Recover the platform onto a fresh GCP account or credit-backed project¶

Purpose: Re-establish the HybridOps GCP lane on a new GCP account, billing profile, or credit-backed project without losing the surrounding on-prem, Hetzner, WAN, or secret posture. Owner: Platform operations
Trigger: Free-tier exhaustion, credit rollover, billing suspension, or a deliberate move to a fresh GCP account/project.
Impact: GCP-native resources are rebuilt under a new project/account boundary; the runtime vault remains the canonical secret source and GCP Secret Manager is rehydrated from it.
Severity: P2 Pre-reqs: Runtime vault is intact and decryptable; access to the new GCP account and a billable project path is available; on-prem and shared control-plane lanes remain reachable.
Rollback strategy: Stop after any failed phase, keep the previous GCP env/state untouched, correct the issue, and re-run from the last successful step.

Core principle¶

HybridOps does not treat GCP Secret Manager as the canonical source of truth.

The intended hierarchy is:

runtime vault
state-driven rebuild contracts
GCP-native projection targets such as:
Secret Manager
GKE Workload Identity bindings
Cloud SQL / DMS resources
GKE clusters
object repositories

That means a fresh GCP account is primarily a rehydration exercise, not a secret-recovery crisis, as long as the runtime vault is healthy.

What changes vs what does not¶

Recreated on the fresh GCP side¶

project id / project number
billing attachment
enabled APIs
service accounts and IAM bindings
object buckets and bucket IAM
GKE clusters and kubeconfigs
Cloud SQL instances and DMS jobs
GCP runner VMs
Secret Manager secrets and versions

Not recreated from scratch¶

runtime vault values
on-prem state and data lanes
Hetzner control-plane services
public and internal workloads repos
DR / burst / decision-service contracts

Safe operating model¶

Do not introduce a second long-lived env solely because the cloud account changed.

HybridOps treats an env such as dev as a single logical lane that can contain its on-prem, Hetzner, and GCP surfaces together. In steady state:

same-env state resolution is the default
shared is the only normal cross-env authority
any other cross-env state reference should be reserved for controlled drills or migrations

That means a fresh-account recovery can be rehearsed in an isolated env, but the clean end state is to rehydrate the existing dev lane rather than normalising per-provider env splits such as dev-onprem and dev-gcp.

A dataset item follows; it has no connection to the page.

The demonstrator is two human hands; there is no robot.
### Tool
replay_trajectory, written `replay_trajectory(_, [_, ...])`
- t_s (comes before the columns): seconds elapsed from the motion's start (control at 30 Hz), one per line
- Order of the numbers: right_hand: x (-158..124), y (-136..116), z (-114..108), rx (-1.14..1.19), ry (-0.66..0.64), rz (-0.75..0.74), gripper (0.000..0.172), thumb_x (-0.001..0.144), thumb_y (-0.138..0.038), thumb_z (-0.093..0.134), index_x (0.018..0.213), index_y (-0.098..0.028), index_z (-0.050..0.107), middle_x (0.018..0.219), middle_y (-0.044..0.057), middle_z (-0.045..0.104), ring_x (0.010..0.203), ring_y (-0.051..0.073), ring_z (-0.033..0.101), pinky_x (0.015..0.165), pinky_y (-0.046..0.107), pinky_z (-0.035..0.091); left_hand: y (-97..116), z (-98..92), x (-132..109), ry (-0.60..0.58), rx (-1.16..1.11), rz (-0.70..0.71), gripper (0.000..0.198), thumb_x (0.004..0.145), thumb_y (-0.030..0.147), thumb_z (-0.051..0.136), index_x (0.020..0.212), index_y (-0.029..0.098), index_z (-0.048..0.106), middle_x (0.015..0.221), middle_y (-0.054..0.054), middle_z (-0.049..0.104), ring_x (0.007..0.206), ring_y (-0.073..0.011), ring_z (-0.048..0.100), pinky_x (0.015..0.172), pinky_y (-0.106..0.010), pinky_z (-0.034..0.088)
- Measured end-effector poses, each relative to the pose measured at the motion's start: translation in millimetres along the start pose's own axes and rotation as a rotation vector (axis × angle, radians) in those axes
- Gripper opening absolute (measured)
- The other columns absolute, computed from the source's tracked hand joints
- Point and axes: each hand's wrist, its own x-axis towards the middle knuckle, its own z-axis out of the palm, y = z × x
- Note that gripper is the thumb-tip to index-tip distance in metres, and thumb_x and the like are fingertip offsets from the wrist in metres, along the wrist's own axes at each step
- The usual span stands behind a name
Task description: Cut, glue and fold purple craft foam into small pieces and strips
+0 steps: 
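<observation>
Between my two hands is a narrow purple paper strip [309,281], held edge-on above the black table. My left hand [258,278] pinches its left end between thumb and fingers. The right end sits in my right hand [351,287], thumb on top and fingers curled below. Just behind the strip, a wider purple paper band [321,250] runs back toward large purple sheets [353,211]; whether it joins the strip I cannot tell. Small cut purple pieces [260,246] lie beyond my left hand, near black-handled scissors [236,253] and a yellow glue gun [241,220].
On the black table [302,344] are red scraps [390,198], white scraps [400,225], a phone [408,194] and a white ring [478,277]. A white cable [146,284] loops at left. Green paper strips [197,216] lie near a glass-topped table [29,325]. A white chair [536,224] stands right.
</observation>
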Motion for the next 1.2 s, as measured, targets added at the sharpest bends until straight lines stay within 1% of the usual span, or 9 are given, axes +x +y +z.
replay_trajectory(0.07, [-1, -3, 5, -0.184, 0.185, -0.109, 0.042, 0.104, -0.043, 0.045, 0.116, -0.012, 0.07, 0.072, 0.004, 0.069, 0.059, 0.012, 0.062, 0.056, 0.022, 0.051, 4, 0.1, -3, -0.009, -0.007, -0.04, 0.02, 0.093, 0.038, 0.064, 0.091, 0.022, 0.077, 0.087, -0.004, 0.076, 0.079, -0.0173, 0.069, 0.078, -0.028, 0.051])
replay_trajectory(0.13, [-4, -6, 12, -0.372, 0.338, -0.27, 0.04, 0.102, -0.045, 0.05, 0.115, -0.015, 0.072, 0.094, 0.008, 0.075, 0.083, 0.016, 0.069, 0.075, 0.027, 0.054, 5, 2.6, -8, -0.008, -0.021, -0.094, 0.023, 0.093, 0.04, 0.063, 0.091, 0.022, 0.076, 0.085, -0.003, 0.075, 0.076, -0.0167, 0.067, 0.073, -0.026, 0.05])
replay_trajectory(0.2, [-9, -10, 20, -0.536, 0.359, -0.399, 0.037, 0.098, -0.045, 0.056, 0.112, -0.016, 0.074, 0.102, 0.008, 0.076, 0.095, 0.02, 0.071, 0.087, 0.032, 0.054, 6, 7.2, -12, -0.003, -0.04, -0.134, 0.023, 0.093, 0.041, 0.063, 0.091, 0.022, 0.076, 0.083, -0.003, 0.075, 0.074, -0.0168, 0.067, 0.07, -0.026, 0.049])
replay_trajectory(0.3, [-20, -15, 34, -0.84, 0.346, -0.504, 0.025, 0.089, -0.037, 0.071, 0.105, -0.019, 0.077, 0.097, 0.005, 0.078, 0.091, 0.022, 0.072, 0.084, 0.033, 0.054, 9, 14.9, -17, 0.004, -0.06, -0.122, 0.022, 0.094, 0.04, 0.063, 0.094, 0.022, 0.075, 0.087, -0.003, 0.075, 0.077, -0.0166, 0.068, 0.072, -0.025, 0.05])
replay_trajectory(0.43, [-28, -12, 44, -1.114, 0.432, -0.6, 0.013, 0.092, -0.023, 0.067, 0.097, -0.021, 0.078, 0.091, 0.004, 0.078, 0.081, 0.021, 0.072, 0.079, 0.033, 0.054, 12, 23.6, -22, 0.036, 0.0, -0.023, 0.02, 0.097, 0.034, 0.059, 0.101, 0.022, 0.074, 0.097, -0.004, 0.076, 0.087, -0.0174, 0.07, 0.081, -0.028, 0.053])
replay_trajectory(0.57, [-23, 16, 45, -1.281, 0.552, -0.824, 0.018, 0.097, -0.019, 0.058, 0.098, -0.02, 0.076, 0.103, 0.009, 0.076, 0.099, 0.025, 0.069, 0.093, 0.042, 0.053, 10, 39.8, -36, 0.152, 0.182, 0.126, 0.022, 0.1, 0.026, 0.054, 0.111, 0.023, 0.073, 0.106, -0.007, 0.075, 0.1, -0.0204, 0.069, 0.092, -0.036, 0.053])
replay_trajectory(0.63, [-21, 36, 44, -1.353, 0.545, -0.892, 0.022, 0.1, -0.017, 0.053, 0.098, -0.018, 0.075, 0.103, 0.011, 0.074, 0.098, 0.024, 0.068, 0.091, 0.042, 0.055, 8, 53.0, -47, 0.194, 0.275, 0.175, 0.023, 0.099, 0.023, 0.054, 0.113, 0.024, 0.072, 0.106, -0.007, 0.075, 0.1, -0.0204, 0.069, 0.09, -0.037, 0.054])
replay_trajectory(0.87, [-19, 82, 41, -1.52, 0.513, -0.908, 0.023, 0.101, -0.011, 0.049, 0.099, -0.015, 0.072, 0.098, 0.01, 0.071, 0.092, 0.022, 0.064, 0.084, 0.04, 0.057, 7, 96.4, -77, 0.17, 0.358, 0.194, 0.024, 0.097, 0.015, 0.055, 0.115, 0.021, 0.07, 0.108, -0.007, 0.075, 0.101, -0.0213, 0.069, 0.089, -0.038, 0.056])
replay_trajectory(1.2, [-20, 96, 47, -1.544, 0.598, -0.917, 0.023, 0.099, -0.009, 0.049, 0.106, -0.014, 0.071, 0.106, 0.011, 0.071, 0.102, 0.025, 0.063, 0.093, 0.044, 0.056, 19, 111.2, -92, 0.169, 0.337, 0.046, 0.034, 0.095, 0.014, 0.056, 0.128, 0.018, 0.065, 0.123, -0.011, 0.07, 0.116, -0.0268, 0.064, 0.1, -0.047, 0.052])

Preferred recovery posture:

rehearse in a new env only when isolation is required
keep the old env for reference while rehearsing
once validated, rehydrate the real dev lane in place so cross-env dependencies do not become permanent

Phase 1: establish the new GCP identity and billing path¶

Confirm the new account can create or attach to a project.
Confirm billing is active.
Confirm the required APIs can be enabled.

Quick checks:

gcloud auth list
gcloud projects list
gcloud beta billing accounts list

Typical failure you should expect first:

BILLING_DISABLED
missing resourcemanager.projects.create
missing billing-account attachment rights

If you hit those, stop there. Do not try to force later cluster or DR steps.

Phase 2: initialise the new env cleanly¶

Create or choose a clean env and run GCP init there.

hyops init gcp --env <new-env>

Then verify:

hyops init status --env <new-env>
cat "$HOME/.hybridops/envs/<new-env>/meta/gcp.ready.json"

If the new project itself will be created by HybridOps, follow:

Phase 3: recreate the GCP control-plane substrate¶

Rebuild these in order:

project / project-factory
object repository
runner or network substrate
GKE cluster
kubeconfig publication
secret-store path
DR-specific managed services if required

That order avoids trying to bootstrap workloads or secrets into a project that is not ready yet.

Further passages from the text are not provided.